* WHAT TO WORK ON:
Find each line of the material below in which the word "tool" occurs, and return it.

---+---

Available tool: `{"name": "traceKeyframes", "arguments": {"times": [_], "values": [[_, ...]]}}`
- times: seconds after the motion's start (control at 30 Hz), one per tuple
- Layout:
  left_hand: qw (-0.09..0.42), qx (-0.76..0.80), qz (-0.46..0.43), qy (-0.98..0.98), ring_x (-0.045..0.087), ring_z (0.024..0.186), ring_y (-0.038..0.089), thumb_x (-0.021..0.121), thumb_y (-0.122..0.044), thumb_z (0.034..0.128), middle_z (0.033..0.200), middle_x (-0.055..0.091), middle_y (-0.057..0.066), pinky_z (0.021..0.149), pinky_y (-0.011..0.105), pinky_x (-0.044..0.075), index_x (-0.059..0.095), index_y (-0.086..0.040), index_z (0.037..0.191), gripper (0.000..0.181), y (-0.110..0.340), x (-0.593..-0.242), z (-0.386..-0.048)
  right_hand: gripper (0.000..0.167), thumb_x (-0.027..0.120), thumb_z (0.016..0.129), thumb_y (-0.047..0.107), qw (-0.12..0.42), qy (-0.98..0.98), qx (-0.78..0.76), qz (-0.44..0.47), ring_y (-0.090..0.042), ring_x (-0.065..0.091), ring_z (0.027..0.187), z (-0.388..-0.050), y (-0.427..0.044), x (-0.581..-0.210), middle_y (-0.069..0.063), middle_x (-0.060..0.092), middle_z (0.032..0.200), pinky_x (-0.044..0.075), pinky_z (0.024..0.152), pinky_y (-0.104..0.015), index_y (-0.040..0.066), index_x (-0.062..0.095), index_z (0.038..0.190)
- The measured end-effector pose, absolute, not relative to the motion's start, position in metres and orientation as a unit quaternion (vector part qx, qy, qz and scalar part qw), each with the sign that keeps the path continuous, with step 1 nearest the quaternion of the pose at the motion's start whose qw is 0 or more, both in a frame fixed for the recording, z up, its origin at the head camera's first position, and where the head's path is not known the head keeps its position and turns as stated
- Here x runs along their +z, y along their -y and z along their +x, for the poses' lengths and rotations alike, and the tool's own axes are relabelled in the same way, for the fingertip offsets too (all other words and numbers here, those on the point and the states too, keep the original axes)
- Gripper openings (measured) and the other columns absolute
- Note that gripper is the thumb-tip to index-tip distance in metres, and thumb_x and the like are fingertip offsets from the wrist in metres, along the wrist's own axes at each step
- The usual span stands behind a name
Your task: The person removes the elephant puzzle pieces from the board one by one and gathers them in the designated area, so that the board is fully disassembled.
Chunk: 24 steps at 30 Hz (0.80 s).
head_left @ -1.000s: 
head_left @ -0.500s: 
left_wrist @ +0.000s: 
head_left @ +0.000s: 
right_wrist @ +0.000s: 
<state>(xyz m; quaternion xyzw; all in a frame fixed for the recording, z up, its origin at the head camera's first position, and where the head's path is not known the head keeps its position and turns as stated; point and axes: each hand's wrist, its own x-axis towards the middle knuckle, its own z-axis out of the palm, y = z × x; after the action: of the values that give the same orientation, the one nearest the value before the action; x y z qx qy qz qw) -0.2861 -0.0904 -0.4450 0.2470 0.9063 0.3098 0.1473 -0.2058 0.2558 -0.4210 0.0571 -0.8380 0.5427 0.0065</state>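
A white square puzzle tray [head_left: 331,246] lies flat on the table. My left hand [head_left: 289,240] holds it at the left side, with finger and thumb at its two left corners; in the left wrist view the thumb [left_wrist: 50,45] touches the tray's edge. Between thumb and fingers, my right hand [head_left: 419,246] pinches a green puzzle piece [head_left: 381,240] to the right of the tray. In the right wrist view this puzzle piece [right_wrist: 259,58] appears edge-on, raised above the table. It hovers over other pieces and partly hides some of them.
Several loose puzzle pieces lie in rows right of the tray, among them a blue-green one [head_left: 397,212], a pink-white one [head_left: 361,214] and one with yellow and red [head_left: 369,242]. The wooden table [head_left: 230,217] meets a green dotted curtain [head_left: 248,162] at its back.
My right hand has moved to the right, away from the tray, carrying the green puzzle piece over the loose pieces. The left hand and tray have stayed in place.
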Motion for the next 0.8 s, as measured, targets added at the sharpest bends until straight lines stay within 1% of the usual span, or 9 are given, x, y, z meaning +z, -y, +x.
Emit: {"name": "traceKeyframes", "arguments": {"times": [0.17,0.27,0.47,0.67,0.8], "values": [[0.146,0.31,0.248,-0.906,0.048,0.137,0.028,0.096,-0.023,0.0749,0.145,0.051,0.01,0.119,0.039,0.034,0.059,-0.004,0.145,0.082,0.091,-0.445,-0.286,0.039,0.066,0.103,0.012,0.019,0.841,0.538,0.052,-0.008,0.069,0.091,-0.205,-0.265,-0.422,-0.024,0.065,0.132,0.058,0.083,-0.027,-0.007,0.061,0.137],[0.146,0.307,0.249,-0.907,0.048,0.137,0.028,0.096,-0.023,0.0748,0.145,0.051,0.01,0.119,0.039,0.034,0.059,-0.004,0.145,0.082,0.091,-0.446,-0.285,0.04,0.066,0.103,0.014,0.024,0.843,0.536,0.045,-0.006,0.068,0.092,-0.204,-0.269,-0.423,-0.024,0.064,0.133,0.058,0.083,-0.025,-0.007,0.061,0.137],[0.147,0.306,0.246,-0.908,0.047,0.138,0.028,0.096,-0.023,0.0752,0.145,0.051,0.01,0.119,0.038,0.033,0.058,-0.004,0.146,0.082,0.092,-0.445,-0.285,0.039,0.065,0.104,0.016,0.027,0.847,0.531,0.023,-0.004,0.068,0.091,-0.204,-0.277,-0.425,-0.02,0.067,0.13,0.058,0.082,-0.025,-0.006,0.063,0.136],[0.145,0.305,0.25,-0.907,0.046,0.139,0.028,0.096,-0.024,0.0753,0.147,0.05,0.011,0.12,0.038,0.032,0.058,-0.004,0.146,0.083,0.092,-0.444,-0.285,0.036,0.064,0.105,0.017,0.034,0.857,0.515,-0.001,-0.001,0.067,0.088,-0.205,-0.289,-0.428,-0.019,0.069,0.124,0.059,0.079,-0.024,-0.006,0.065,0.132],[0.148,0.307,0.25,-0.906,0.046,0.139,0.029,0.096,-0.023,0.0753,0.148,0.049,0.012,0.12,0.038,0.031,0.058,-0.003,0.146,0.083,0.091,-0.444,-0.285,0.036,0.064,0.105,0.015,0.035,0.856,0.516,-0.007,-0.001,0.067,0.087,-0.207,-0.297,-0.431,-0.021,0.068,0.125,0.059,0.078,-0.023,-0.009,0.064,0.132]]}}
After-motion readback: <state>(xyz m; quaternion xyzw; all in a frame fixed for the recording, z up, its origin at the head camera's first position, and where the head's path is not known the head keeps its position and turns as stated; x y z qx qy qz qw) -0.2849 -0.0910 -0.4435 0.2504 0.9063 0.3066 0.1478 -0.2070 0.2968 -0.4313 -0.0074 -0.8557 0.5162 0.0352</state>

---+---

* EXPECTED ANSWER:
Available tool: `{"name": "traceKeyframes", "arguments": {"times": [_], "values": [[_, ...]]}}`
- Here x runs along their +z, y along their -y and z along their +x, for the poses' lengths and rotations alike, and the tool's own axes are relabelled in the same way, for the fingertip offsets too (all other words and numbers here, those on the point and the states too, keep the original axes)

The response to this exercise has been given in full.